Similar sentiments were expressed in the US in late 2007/early 2008, as SWFs invested in US financial firms. Significantly, however, as the LSE’s Mark Thatcher notes in a recent paper,

Both Labour and Conservative governments have rejected new legal controls based on overseas state ownership. . . . today ministers [cannot block an investment, but] can only order . . . an investigation on much narrower grounds, notably a potential threat to national security, media pluralism or financial stability. Instead of legal restrictions, UK policy makers have sought an institutional framework based on voluntary ‘soft law’ instruments to protect ‘competitive markets’.

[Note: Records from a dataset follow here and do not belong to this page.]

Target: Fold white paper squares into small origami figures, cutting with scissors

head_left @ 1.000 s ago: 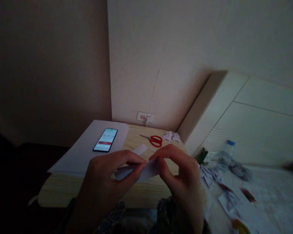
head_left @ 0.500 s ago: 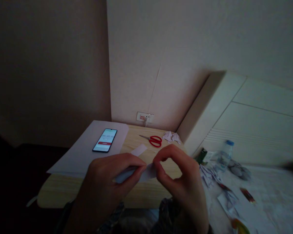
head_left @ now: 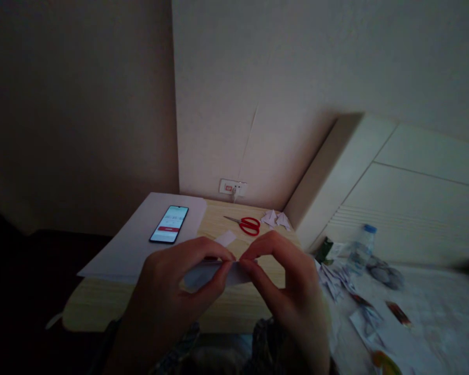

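Note:
Both my hands hold one small strip of white paper in the air over the near edge of a light wooden bedside table. My left hand pinches its left part between thumb and fingers. My right hand pinches its right end, fingertips meeting the left hand's at the middle. The paper is partly hidden by my fingers.
On the table lie a large white sheet with a lit phone on it, red scissors, a small paper slip and folded paper pieces. A wall socket is behind. On the bed at right: paper scraps, a water bottle.
My right fingers have slid inward along the strip to meet the left fingertips, and less of the paper shows on the right. The left hand has barely moved.

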Demonstrator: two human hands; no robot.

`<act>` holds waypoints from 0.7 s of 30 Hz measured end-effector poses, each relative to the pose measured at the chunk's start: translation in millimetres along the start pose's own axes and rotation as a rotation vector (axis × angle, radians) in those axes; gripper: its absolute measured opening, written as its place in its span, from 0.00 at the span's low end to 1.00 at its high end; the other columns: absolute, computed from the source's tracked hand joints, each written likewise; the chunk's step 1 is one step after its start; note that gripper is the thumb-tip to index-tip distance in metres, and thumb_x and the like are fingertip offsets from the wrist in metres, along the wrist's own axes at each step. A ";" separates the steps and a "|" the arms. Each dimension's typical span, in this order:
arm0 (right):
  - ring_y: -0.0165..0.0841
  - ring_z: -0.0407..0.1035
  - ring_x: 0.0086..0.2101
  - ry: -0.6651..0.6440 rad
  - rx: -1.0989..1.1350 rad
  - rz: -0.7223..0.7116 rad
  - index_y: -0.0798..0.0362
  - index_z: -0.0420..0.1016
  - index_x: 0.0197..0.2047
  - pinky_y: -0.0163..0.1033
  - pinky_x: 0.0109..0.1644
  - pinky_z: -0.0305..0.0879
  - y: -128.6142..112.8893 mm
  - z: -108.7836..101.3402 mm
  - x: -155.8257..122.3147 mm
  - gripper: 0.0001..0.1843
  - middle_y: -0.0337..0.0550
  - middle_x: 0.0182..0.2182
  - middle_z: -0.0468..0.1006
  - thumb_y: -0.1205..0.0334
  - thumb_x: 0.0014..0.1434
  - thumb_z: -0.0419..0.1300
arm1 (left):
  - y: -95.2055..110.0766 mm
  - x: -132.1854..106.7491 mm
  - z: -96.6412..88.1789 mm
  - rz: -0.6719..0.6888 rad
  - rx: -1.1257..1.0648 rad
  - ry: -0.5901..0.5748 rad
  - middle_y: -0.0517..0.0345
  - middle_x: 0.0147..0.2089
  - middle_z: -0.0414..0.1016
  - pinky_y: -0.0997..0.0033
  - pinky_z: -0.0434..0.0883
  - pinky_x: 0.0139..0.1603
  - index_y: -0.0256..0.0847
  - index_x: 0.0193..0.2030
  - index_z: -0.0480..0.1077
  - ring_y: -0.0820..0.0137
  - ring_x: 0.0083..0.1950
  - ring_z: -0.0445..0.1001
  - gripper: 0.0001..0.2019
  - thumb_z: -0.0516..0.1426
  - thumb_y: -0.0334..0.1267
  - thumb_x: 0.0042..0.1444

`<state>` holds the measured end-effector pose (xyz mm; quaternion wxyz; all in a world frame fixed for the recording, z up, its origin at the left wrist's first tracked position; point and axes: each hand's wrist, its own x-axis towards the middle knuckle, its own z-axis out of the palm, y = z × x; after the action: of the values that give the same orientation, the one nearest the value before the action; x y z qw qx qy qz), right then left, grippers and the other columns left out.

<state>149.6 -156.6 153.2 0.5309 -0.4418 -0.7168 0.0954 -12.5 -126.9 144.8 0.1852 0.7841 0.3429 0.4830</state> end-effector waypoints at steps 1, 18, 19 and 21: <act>0.29 0.70 0.29 0.008 0.001 -0.003 0.52 0.72 0.29 0.33 0.35 0.65 -0.4 0.2 -0.3 0.06 0.35 0.25 0.75 0.69 0.57 0.63 | 0.5 -0.5 0.7 -0.011 -0.002 0.008 0.68 0.30 0.79 0.83 0.69 0.34 0.44 0.30 0.73 0.77 0.30 0.77 0.05 0.56 0.31 0.54; 0.30 0.64 0.28 0.346 0.110 0.210 0.49 0.72 0.31 0.36 0.32 0.60 13.4 -20.5 -18.6 0.06 0.34 0.25 0.69 0.67 0.60 0.60 | -18.3 -0.6 -21.4 -0.348 0.069 0.307 0.68 0.34 0.81 0.77 0.72 0.33 0.49 0.33 0.74 0.70 0.36 0.79 0.05 0.57 0.40 0.56; 0.30 0.64 0.27 0.370 0.150 0.219 0.48 0.71 0.30 0.36 0.30 0.59 12.3 -17.0 -17.0 0.07 0.34 0.25 0.69 0.66 0.60 0.60 | -15.7 0.3 -19.8 -0.329 -0.007 0.260 0.67 0.37 0.81 0.77 0.73 0.32 0.50 0.34 0.74 0.70 0.36 0.79 0.05 0.57 0.41 0.56; 0.30 0.65 0.27 0.386 0.219 0.236 0.49 0.71 0.30 0.35 0.28 0.58 10.4 -8.1 -13.0 0.07 0.34 0.24 0.69 0.66 0.60 0.60 | -11.0 2.2 -14.1 -0.272 -0.165 0.089 0.64 0.41 0.81 0.76 0.75 0.34 0.49 0.41 0.74 0.69 0.37 0.80 0.09 0.61 0.41 0.51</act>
<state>162.6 -162.6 141.4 0.6880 -0.4722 -0.5309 0.1477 -28.2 -118.2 145.9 0.2973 0.6904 0.4127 0.5144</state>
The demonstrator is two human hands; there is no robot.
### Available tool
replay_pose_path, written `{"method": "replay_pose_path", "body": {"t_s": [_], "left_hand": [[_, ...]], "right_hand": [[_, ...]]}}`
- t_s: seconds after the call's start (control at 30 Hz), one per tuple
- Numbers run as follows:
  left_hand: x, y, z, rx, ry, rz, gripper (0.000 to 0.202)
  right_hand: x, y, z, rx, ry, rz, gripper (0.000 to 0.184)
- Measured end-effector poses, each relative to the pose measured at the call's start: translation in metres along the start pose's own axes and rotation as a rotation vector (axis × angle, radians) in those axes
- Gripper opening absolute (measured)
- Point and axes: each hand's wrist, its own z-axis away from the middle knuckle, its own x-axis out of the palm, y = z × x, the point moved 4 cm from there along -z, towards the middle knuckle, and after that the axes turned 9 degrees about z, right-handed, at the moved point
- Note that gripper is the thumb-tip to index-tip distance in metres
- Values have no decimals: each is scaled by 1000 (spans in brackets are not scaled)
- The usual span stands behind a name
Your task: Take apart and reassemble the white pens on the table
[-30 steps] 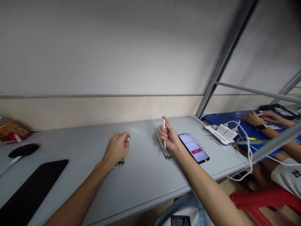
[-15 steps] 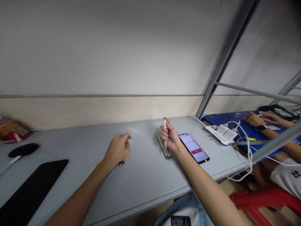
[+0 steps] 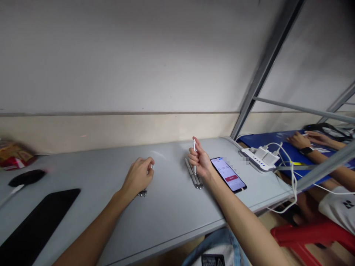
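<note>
My right hand [image 3: 200,160] is closed round a white pen [image 3: 194,146], held upright with its top sticking out above my fingers. Below it a few grey pens [image 3: 192,176] lie side by side on the grey table [image 3: 166,207]. My left hand [image 3: 138,176] rests on the table, fingers curled over a small bunch of pens [image 3: 142,192] whose tips show under my palm. A phone [image 3: 228,174] with a lit screen lies just right of my right hand.
A white power strip [image 3: 260,158] with chargers and cables sits at the table's right end. Another person's hands [image 3: 299,140] work on a blue surface at the far right. A black tablet [image 3: 36,221], a black mouse [image 3: 23,177] and a snack bag [image 3: 12,155] lie at the left. A red stool [image 3: 307,236] stands lower right.
Almost nothing differs. My left hand's fingers have curled a little tighter over the pens; my right hand holds the white pen in the same place.
</note>
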Motion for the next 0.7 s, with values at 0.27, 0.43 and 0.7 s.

What this means, as a practical matter, is that while the UK and sovereign investors must still be sensitive to the public response to sovereign investment in UK enterprises, it has created a legal structure that has less risk of political holdup than under the foreign investment regulation of the US, Australia, and many other OECD countries.  Less risk of political holdup = more investments.  This result is borne out in Thatcher’s calculation of the total number of SWF investments in the US versus the UK (excluding Norway’s investments): 197 US, 341 UK.  To put the number in context, the World Bank reports a 2011 market capitalization of 15.6 trillion for US domestic listed companies (of which Apple makes up a large chunk!) versus a UK total market cap of 1.2 trillion.